Microsoft Just Revealed How to Get Traffic from ChatGPT (And Most Retailers Are Ignoring It)

Microsoft Just Revealed How to Get Traffic from ChatGPT (And Most Retailers Are Ignoring It)

The Shift Nobody Saw Coming

I stumbled across something this week that most people seem to have missed entirely. Microsoft quietly released a document called “From discovery to influence: A guide to AEO and GEO” and it basically spells out exactly how to get traffic from AI assistants.

AEO (Answer/Agentic Engine Optimization) : Optimizing content and data so AI assistants and agents can find it, understand it, summarize it, recommend it, and act on it. This is about machine-readability and clarity.
GEO (Generative Engine Optimization) : Optimizing content so generative AI search systems trust it as authoritative, credible, and citable. This is about reputation and justification.

The central message is surprisingly blunt: retail competition is shifting from “being found” to “being chosen.”

Traditional SEO optimized for ranking, clicks, and page visits. AI-driven shopping replaces all of that with answers, recommendations, and agent-led decisions.

How AI Actually Decides What to Recommend

This was the most interesting part of the document. Microsoft outlines a multi-stage reasoning process that Copilot and Bing AI use. AI does not rely on one data source. It fuses three distinct layers:

1. Crawled Web Data

This is what AI learned during training plus what it finds via real-time web search:

  • Brand reputation
  • Category authority
  • Expert mentions
  • Historical understanding

Your baseline brand perception gets shaped here. Traditional SEO still matters for this layer.

2. Product Feeds and APIs

Structured data you actively provide:

  • Price and availability
  • Variants and inventory
  • Key specs and GTINs

This is where competitive advantage often comes from. Most brands massively under-invest here.

3. Live Website Data

What AI agents see when they actually visit your site:

  • Real-time pricing
  • Current promotions
  • Reviews and media
  • Checkout functionality

If agents cannot transact, influence stops at recommendation.

The Rain Jacket Example

Microsoft gives a concrete example that made this click for me. User query: “rain jacket under $200.”

AI reasoning includes:

  • “Patagonia and North Face make quality jackets” (general knowledge from training)
  • “Hiking jackets need to be lightweight and waterproof” (category understanding)
  • “Brand X is known for hiking equipment” (brand positioning)
  • “Your model is $179 and in stock” (feeds)
  • “Competitor is $199 and backordered” (feeds)

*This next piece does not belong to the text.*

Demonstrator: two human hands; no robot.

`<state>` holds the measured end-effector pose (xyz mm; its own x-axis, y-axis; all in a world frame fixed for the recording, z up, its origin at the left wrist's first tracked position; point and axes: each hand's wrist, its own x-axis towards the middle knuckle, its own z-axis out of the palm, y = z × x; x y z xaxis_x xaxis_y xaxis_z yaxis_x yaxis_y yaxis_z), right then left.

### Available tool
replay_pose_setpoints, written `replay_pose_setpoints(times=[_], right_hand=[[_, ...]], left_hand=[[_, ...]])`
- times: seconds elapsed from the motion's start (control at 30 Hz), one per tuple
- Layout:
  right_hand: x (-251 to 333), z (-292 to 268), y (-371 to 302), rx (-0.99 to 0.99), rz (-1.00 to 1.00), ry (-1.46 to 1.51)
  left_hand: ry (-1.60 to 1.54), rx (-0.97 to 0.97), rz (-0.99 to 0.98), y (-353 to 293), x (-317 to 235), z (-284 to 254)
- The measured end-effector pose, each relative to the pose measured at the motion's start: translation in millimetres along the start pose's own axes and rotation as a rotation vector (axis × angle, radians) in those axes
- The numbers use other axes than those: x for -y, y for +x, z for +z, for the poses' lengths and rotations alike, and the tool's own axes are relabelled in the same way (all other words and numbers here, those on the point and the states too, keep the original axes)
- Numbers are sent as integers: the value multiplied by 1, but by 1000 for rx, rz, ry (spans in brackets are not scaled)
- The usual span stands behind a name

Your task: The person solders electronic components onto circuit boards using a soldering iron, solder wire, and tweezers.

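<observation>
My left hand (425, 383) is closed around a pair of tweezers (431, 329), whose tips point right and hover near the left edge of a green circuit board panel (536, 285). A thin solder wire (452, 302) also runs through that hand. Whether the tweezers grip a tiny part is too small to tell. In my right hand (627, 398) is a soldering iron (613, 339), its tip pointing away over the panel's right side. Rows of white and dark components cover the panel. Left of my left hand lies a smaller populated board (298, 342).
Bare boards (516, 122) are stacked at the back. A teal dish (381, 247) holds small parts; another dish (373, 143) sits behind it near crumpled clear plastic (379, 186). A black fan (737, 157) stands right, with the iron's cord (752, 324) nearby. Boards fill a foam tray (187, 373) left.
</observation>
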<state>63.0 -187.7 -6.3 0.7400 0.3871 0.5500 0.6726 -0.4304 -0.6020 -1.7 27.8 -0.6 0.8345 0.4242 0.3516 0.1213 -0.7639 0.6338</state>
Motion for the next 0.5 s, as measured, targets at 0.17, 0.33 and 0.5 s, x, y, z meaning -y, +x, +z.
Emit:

Your product makes the recommendation because feeds plus availability plus price plus context all align. Content that simply “ranks” but does not explain, compare, or justify rarely shows up in AI answers.

The Three Pillars Microsoft Prescribes

This is the actionable part. Microsoft breaks down execution into three pillars.

Implement AI Search Optimization

Microsoft's three-pillar approach to getting recommended by AI assistants

Technical Foundations and Structured Data

AI requires structure and consistency, not creativity.

Required schema types:

  • Product and Offer
  • AggregateRating and Review
  • Brand and ItemList
  • FAQ

Dynamic fields that matter:

  • Price and availability
  • Size, color, SKU, GTIN
  • dateModified
  • Localized pricing via priceCurrency

One quote stood out: “Never serve different HTML to bots than to users.”

Intent-Driven Content Enrichment

AI interprets intent over keywords. Microsoft recommends:

  • Front-load descriptions with who it is for, what problem it solves, why it is better
  • Use-case framing like “Best for day hikes above 40 degrees”
  • Headings that mirror real questions
  • Modular, citable content blocks
  • Q&A sections and comparison content
  • Video transcripts and detailed image alt text

Trust and Credibility Signals

AI systems prioritize verifiable truth.

Verified social proof:

  • Review volume and sentiment extraction
  • Review and AggregateRating schema

Authoritative brand identity:

  • Expert reviews and press mentions
  • Certifications and sustainability badges

Content integrity:

  • Avoid exaggerated claims
  • Maintain consistent brand voice
  • Provide structured FAQs

Microsoft notes that “AI penalizes low-trust language.” Vague or hyperbolic claims actively hurt you.

The SEO to AEO to GEO Journey

Microsoft summarizes the progression pretty clearly:

SEO = matching keywords “Waterproof rain jacket”

AEO = descriptive clarity “Lightweight, packable waterproof rain jacket with ventilation and reflective piping”

GEO = justification and trust “Best-rated by Outdoor Magazine, 4.8 stars, 180-day returns, 3-year warranty”

AEO drives understanding. GEO drives confidence. You need both to get recommended.

What This Means for Developers

If you are building anything with a product catalog, user-generated content, or service offerings, this applies to you. The question is not “which AI surface am I optimizing for?” The question is “what data can AI access, trust, and use?”

Most sites break here. The data exists, but it is not structured, consistent, or surfaced in a way AI can reliably act on.

Does traditional SEO still matter for AI search?

Yes, but as a foundation rather than the endpoint. SEO determines what AI learns during training and real-time search. But getting recommended requires the additional layers of structured data and trust signals.

What is the difference between AEO and GEO?

AEO (Answer Engine Optimization) focuses on machine-readability and helping AI understand your content. GEO (Generative Engine Optimization) focuses on trust, credibility, and giving AI reasons to recommend you over competitors.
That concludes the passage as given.